PROBLEM STATEMENT: Repeat exactly, please, the opening lines of the data below, through and including the line where "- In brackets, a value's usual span" sits.

++++++++++

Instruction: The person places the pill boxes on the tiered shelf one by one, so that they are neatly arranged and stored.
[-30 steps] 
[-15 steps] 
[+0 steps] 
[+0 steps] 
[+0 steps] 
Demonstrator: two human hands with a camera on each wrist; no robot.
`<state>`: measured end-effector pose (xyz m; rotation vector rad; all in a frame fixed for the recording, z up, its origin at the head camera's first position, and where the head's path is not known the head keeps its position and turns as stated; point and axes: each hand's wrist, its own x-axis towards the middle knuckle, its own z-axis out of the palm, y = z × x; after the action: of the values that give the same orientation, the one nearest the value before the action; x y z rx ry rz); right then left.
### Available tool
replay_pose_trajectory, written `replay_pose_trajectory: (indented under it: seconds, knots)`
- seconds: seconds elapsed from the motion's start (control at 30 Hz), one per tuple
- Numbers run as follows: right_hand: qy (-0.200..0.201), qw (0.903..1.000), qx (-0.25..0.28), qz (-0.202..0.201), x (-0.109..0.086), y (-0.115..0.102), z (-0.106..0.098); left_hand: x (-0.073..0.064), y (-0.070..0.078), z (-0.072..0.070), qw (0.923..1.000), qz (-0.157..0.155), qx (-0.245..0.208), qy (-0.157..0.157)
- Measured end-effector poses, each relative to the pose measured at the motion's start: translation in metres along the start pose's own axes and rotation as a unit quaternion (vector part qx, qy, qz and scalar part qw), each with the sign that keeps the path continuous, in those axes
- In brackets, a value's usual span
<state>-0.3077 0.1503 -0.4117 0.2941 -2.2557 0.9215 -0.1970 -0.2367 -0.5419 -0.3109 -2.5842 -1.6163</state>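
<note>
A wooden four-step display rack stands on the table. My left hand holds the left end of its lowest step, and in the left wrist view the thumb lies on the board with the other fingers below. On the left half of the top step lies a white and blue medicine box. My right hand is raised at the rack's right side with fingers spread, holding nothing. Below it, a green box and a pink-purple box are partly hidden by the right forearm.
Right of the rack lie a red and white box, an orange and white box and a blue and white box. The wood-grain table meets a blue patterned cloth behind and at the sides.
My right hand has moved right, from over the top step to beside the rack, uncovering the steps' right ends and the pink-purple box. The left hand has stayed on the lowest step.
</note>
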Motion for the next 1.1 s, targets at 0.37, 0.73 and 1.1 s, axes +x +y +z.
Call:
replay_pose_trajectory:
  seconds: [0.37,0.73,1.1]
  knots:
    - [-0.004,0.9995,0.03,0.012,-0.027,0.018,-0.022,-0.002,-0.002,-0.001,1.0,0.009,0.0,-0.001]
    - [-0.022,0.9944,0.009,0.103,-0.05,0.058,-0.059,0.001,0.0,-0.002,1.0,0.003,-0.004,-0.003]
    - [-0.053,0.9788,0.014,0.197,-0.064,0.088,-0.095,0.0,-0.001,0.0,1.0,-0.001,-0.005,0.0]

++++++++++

RESPONSE FOR THIS EXERCISE:
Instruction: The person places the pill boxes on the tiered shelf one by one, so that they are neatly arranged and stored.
[-30 steps] 
[-15 steps] 
[+0 steps] 
[+0 steps] 
[+0 steps] 
Demonstrator: two human hands with a camera on each wrist; no robot.
`<state>`: measured end-effector pose (xyz m; rotation vector rad; all in a frame fixed for the recording, z up, its origin at the head camera's first position, and where the head's path is not known the head keeps its position and turns as stated; point and axes: each hand's wrist, its own x-axis towards the middle knuckle, its own z-axis out of the palm, y = z × x; after the action: of the values that give the same orientation, the one nearest the value before the action; x y z rx ry rz); right then left.
### Available tool
replay_pose_trajectory, written `replay_pose_trajectory: (indented under it: seconds, knots)`
- seconds: seconds elapsed from the motion's start (control at 30 Hz), one per tuple
- Numbers run as follows: right_hand: qy (-0.200..0.201), qw (0.903..1.000), qx (-0.25..0.28), qz (-0.202..0.201), x (-0.109..0.086), y (-0.115..0.102), z (-0.106..0.098); left_hand: x (-0.073..0.064), y (-0.070..0.078), z (-0.072..0.070), qw (0.923..1.000), qz (-0.157..0.155), qx (-0.245..0.208), qy (-0.157..0.157)
- Measured end-effector poses, each relative to the pose measured at the motion's start: translation in metres along the start pose's own axes and rotation as a unit quaternion (vector part qx, qy, qz and scalar part qw), each with the sign that keeps the path continuous, in those axes
- In brackets, a value's usual span

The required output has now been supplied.